■ WORK INSTRUCTION ■
In the data below, one line contains "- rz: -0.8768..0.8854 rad" and a later one contains "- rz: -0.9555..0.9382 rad". Print both, with every line between them, exactly and alone.

══ PROVIDED RECORDS ══

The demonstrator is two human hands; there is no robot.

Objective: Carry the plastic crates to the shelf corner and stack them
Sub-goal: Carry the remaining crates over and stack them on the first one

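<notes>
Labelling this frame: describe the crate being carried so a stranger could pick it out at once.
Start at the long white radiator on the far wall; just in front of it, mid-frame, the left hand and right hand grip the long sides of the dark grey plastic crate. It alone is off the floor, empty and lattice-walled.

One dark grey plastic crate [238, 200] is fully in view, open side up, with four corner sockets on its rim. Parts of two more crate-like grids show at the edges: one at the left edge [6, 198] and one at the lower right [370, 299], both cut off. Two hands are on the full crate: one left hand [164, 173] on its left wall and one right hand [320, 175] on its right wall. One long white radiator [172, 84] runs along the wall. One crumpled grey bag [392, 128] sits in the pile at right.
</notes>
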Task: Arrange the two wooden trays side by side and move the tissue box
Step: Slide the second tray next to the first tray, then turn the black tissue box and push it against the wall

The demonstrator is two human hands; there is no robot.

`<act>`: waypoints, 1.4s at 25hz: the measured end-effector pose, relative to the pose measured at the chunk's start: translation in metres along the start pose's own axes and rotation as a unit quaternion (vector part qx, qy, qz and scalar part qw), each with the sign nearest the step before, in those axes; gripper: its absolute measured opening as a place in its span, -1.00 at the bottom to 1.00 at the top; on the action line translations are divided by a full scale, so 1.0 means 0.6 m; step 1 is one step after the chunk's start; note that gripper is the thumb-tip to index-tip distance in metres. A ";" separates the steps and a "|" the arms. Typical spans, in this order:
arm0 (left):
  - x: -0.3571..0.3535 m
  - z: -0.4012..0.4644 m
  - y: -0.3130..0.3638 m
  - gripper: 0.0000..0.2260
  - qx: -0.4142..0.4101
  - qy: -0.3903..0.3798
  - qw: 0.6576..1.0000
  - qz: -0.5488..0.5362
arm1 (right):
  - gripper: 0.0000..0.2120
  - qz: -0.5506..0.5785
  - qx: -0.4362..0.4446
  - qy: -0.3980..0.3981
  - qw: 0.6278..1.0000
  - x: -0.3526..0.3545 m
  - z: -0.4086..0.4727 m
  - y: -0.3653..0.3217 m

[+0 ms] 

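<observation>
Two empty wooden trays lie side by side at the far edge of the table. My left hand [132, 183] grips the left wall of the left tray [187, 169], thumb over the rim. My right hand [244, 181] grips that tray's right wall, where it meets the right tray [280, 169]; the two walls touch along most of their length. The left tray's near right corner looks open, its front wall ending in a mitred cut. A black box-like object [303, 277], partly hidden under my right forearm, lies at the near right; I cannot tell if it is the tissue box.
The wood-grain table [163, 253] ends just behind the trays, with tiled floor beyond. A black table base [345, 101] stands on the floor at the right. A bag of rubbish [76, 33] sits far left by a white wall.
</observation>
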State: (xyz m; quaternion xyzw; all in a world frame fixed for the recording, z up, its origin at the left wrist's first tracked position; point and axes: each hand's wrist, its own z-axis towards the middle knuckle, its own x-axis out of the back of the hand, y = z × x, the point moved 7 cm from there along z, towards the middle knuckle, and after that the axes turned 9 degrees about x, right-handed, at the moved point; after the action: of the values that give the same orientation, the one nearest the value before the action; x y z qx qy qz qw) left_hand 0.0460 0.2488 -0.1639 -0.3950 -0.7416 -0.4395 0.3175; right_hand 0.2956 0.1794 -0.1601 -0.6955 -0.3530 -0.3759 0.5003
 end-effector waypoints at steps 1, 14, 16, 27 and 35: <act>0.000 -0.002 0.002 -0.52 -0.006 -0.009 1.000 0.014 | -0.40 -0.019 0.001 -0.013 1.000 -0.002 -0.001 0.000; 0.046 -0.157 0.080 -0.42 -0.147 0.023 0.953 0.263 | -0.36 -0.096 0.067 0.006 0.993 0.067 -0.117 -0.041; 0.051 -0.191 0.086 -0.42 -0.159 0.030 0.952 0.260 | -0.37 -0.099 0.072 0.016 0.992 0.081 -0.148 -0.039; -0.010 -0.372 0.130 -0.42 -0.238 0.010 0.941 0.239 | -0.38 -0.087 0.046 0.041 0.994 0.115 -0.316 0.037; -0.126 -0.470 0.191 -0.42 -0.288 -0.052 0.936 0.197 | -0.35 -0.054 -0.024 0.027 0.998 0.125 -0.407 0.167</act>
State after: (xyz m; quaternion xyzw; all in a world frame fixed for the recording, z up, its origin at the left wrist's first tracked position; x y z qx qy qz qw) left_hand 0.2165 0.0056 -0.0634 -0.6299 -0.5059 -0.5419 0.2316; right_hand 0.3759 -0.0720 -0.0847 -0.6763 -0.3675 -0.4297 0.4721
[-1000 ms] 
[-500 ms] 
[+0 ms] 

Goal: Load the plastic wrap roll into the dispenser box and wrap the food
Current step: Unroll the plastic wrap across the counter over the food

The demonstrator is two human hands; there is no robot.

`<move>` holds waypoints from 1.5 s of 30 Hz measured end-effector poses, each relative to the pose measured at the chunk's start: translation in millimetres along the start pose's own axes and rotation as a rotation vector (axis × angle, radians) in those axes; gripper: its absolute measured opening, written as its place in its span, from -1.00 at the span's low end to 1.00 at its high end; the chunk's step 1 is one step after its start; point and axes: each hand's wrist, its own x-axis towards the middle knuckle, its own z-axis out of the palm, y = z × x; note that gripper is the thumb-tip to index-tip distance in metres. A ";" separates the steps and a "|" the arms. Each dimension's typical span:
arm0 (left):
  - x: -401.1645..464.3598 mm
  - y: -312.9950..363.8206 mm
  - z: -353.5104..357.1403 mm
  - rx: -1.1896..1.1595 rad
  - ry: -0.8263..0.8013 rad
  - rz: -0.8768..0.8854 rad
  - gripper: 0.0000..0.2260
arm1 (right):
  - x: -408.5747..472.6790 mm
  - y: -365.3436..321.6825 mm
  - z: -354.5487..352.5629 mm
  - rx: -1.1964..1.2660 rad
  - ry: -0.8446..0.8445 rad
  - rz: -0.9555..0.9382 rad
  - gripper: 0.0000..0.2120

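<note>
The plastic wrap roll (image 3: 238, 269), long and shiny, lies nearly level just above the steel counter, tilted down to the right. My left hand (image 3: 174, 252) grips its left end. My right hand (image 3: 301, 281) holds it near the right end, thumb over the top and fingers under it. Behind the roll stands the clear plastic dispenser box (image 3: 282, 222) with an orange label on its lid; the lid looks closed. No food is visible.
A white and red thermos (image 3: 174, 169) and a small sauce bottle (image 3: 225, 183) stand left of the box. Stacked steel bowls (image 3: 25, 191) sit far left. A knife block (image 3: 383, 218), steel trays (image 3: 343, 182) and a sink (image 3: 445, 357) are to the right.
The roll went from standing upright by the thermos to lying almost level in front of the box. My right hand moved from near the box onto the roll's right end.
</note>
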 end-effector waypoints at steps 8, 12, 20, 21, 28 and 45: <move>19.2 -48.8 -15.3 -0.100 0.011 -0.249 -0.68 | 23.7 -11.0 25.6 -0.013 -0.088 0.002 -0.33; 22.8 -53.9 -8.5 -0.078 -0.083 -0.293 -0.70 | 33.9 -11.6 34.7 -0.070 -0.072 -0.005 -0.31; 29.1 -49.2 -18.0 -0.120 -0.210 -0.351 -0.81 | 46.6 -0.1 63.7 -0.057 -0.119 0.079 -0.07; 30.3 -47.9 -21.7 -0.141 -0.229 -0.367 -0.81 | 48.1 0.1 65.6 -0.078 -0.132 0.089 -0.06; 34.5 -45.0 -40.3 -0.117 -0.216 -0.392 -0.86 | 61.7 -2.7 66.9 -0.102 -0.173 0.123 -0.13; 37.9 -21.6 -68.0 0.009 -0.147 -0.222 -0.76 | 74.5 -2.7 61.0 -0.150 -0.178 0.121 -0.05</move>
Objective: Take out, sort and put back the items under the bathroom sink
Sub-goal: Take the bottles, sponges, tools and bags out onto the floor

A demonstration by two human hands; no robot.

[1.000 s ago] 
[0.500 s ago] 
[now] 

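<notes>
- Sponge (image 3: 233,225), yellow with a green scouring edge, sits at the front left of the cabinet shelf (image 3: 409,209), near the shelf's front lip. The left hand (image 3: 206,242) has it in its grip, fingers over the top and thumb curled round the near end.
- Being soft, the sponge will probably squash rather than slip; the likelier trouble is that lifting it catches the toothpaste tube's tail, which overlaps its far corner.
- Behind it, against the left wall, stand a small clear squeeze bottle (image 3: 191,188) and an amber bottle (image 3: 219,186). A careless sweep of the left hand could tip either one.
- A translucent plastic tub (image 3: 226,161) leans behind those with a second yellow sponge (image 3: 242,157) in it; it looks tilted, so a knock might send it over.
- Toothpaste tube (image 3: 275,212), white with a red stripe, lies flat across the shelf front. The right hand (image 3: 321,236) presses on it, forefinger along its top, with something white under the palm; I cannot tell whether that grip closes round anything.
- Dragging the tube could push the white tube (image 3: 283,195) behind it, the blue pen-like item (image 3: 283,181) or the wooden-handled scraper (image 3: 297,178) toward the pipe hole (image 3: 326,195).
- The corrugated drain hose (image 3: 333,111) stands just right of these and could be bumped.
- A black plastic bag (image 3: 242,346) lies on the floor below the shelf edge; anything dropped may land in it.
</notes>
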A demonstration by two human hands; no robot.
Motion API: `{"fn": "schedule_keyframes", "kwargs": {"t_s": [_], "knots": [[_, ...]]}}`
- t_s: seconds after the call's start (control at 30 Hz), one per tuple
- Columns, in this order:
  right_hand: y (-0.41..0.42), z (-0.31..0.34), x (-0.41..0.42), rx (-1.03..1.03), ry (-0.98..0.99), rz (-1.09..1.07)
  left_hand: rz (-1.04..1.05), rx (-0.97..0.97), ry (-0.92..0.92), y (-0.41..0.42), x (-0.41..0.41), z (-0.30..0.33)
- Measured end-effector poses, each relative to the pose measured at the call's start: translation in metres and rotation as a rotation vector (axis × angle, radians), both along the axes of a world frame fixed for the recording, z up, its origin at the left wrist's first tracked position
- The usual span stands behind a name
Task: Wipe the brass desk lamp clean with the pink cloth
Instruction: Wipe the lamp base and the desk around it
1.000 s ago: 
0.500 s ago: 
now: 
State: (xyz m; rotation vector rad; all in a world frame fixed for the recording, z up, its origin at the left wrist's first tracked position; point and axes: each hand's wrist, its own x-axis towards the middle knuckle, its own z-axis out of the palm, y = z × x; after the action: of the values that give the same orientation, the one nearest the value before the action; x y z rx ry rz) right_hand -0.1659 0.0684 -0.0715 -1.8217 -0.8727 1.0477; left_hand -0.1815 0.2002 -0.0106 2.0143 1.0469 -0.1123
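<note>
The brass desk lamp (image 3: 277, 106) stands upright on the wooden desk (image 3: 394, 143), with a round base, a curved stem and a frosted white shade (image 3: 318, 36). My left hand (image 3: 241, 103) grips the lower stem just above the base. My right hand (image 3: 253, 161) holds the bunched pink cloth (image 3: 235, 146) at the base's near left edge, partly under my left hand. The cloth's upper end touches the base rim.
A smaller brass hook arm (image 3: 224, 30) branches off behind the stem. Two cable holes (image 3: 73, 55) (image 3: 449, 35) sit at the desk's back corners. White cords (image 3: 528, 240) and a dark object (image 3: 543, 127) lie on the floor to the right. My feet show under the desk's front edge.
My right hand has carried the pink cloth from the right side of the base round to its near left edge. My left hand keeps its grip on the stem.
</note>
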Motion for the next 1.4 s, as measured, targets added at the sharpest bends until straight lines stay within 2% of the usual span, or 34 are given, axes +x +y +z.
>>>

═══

■ OUTPUT ■
  - rz: -0.8768..0.8854 rad
  - gripper: 0.0000..0.2260
arm1 (right):
  - x: -408.5747..472.6790 mm
  - y: -365.3436..321.6825 mm
  - z: -354.5487..352.5629 mm
  - rx: -1.1964..1.2660 rad
  - ry: -0.8446..0.8445 rad
  - rz: -0.9555..0.9382 rad

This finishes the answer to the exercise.